The law required the woman to take out an ad once a week for four weeks in a newspaper in every city where conception may have occurred. The ad was to include her name and physical description; her child’s name and age; the names and physical descriptions, if known, of everyone with whom she had sexual relations during the year preceding the child’s birth; the cities in which conception may have occurred; and the dates on which it may have occurred. The Florida Attorney General’s office declined to defend the provision.

The court held that “”the offending provisions substantially interfere with both a woman’s independence in choosing adoption . . . and with [her] right not to disclose the intimate personal information that is required when the father is unknown. We deem the invasion of both of these interests so patent in this instance as to not require our analysis.””

“”The court struck down the insensitive actions of a legislature that did not find a problem in exposing the personal lives of women to public scrutiny,”” said Randall Marshall, Legal Director of the ACLU of Florida. “”Today’s decision makes clear that Florida lawmakers should not interfere with people’s private lives.””

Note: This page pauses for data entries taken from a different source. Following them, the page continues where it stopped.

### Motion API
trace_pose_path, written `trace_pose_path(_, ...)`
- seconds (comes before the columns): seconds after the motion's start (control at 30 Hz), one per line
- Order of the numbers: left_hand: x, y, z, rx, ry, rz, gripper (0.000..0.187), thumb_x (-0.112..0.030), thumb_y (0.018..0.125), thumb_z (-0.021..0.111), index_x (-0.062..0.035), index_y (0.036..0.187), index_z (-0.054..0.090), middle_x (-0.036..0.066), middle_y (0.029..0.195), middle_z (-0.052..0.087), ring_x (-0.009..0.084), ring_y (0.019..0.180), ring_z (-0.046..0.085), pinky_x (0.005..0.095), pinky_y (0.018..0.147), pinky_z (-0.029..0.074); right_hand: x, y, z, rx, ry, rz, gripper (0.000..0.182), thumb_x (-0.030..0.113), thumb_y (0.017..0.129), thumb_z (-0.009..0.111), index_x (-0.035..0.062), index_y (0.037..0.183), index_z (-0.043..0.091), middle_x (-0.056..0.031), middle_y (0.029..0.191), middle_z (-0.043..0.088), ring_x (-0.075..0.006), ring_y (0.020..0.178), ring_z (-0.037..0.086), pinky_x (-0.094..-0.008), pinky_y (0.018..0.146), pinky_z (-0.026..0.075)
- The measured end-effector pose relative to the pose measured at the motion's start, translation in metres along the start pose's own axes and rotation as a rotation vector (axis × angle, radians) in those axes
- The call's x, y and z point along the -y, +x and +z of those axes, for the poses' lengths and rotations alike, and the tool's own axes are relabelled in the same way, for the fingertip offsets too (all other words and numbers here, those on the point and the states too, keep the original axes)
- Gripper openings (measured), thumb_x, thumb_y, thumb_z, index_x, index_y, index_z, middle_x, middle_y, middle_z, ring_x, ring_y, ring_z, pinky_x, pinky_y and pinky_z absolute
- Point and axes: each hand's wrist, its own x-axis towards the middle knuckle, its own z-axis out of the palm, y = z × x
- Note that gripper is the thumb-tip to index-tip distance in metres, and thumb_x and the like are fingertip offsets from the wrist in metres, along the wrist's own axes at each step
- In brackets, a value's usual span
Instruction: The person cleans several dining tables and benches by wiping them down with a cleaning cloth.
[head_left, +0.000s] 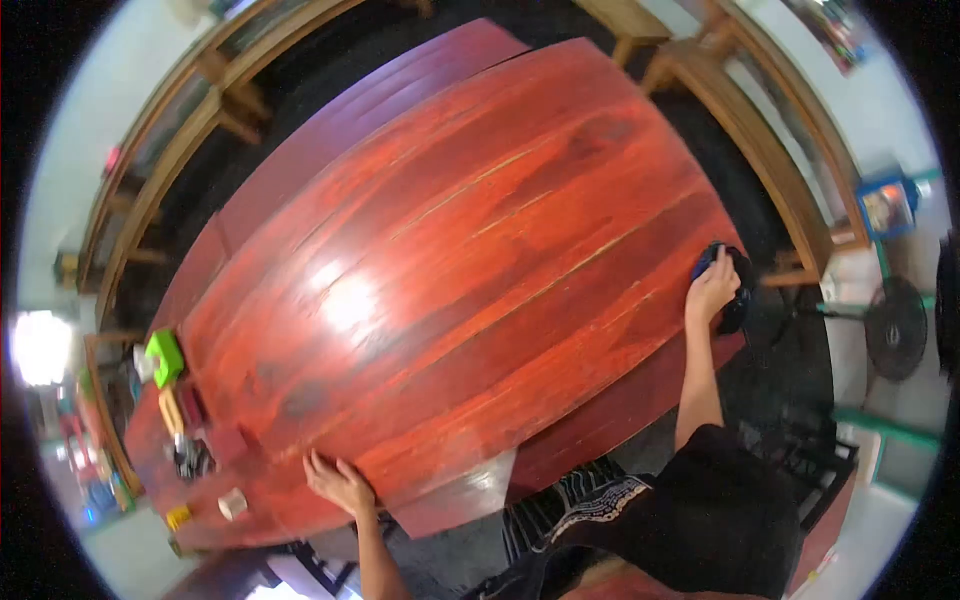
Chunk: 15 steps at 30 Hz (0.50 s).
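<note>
A large glossy red-orange wooden tabletop with dark streaks and thin yellowish seams fills the middle of the view. At its right edge, my right hand is closed on a dark cloth, which is bunched under the fingers and hangs past the corner. My left hand rests on the near left part of the wood with fingers spread, holding nothing. Darker red boards show beyond the far edge and along the near edge of the tabletop.
A green box, a brush, a crumpled dark item, a small white block and a yellow item lie at the left end. Wooden benches stand around; a black fan is at right.
</note>
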Motion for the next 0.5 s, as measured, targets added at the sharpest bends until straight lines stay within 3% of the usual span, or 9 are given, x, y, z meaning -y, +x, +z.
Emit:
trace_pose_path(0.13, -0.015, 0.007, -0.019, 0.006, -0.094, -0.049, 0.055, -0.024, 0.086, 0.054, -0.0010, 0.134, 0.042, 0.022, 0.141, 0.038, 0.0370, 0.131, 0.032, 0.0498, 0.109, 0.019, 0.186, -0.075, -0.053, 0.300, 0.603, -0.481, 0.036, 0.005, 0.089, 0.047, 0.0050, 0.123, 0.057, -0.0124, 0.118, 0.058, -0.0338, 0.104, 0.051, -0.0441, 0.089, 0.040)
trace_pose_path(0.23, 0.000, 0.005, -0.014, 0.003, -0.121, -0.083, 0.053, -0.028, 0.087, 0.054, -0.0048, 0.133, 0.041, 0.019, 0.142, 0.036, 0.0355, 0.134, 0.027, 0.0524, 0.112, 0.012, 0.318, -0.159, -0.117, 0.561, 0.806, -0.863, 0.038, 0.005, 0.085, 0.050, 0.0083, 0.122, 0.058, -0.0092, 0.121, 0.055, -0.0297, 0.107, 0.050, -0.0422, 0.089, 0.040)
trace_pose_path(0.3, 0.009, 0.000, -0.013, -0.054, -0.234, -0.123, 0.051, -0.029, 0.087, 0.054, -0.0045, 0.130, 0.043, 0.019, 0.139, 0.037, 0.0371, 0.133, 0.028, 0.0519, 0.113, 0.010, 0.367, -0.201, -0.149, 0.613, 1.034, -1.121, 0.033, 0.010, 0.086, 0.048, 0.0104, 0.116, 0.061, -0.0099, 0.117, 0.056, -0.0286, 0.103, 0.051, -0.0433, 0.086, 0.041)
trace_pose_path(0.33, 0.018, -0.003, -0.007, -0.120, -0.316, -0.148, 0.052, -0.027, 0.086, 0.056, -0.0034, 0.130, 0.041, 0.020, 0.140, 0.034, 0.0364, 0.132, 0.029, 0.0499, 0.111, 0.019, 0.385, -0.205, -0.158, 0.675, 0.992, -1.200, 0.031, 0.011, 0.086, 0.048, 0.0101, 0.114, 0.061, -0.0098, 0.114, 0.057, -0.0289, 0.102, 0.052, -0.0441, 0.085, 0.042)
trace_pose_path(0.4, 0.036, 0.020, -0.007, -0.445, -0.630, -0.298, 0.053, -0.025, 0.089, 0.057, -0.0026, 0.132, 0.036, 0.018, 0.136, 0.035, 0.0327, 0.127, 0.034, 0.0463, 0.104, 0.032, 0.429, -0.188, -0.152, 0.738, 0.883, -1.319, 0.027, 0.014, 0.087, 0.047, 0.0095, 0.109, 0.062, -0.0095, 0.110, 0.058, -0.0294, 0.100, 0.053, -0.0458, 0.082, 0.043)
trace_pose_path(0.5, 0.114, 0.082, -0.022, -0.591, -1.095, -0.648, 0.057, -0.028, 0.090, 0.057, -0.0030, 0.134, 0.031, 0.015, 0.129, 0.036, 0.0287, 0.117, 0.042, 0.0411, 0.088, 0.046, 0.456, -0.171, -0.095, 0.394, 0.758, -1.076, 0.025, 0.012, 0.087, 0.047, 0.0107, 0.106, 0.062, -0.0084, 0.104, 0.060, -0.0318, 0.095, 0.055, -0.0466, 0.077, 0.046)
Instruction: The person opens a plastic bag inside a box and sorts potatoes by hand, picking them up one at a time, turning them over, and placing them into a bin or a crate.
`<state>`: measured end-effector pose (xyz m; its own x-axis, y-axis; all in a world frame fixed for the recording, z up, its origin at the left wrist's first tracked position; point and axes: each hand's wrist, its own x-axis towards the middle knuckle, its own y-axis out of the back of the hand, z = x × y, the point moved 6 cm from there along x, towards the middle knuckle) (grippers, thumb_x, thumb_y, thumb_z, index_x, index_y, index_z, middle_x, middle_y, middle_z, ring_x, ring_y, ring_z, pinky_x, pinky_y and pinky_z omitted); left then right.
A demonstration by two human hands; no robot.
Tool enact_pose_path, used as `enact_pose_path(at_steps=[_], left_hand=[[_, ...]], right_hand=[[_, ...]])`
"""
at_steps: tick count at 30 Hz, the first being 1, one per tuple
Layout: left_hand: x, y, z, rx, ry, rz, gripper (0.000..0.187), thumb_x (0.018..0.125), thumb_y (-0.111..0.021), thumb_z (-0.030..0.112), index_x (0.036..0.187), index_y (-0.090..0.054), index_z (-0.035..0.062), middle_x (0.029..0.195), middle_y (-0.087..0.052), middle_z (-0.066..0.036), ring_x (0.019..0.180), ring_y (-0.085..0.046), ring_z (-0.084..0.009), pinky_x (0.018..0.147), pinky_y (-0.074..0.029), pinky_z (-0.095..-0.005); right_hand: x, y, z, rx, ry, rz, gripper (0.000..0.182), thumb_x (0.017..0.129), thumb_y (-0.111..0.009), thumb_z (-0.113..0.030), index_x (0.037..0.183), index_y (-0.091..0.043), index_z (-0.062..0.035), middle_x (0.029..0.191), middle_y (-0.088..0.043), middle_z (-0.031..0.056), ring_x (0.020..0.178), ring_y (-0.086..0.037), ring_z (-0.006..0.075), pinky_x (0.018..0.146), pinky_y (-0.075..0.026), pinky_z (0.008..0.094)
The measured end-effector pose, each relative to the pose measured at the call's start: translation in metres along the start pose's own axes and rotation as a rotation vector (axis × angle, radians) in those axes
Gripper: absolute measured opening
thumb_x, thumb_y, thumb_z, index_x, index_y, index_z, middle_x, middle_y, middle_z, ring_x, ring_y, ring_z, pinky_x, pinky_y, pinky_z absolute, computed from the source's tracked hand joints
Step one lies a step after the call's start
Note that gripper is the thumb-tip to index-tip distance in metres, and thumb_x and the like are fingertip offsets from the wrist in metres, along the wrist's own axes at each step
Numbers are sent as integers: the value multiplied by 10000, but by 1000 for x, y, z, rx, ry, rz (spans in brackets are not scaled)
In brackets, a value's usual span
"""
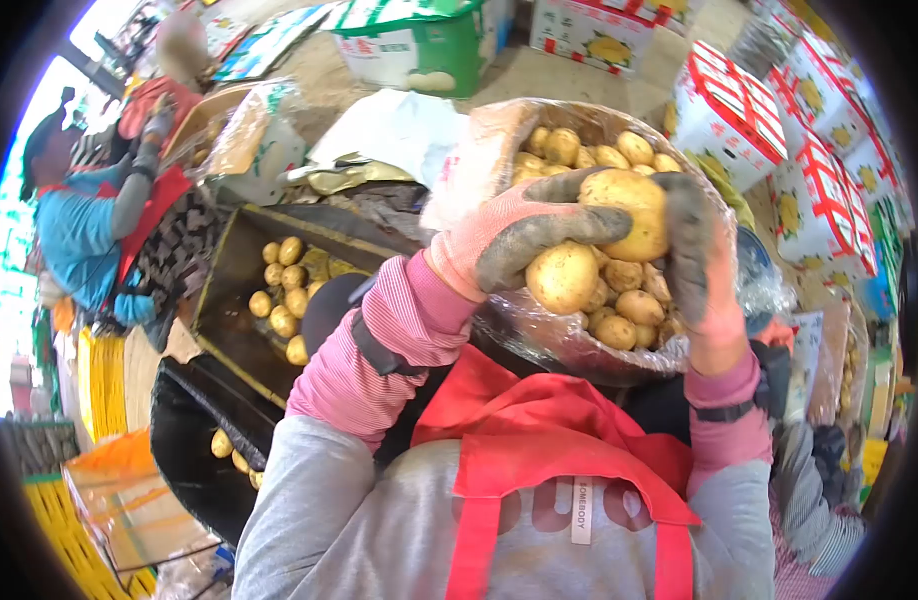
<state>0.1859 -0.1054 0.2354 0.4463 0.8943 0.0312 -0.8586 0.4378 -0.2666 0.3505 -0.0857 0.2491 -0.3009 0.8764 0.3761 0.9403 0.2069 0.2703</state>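
Observation:
Both my hands wear pink gloves with dark grey, dirt-stained fingers. My left hand point(539, 232) is closed around a large yellow potato point(627, 212), its fingers behind and its thumb across the front. A second potato point(563, 278) sits just under that thumb, against the glove. From the other side, my right hand point(701, 250) presses its bent fingers to the large potato. Below and behind the hands is a round container point(589, 108) lined with clear plastic film. Many smaller potatoes point(639, 306) fill it.
Left of my lap stand a dark bin point(241, 345) with several potatoes and a black container point(184, 440) with more. White and red potato cartons point(729, 115) line the right side, and a green box point(409, 45) stands ahead. A co-worker point(89, 220) sits at left.

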Motion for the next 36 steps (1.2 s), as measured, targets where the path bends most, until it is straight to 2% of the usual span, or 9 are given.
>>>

The court today also declined to consider the merits of a paternity registry, a less invasive and more effective means of protecting the rights of fathers that the ACLU had proposed. As used in other states, such a registry allows putative fathers to officially record their interest in their children without violating the privacy rights of mothers, children, or the men who may or may not be the father.

The case was brought on behalf of four mothers seeking to place their children with private adoption agencies without publishing detailed private information about their sexual histories. In July, a lower court allowed the provision to stand except in those cases where women became pregnant as a result of forcible rape.

The national ACLU and its Florida affiliate argued and submitted a friend-of-the-court brief in the case.

The case is G.P., C.M., C.H., L.H. v. State of Florida, No. 4D02-3410. Lawyers for the ACLU brief include Wang and Diana Kasdan of the ACLU Reproductive Freedom Project; Emily Martin of the ACLU Women’s Rights Project; Marshall of the ACLU of Florida; and Philip L. Graham Jr., James Andrew Kent, Michael A. Cheah, and Kathrine M. Mortensen.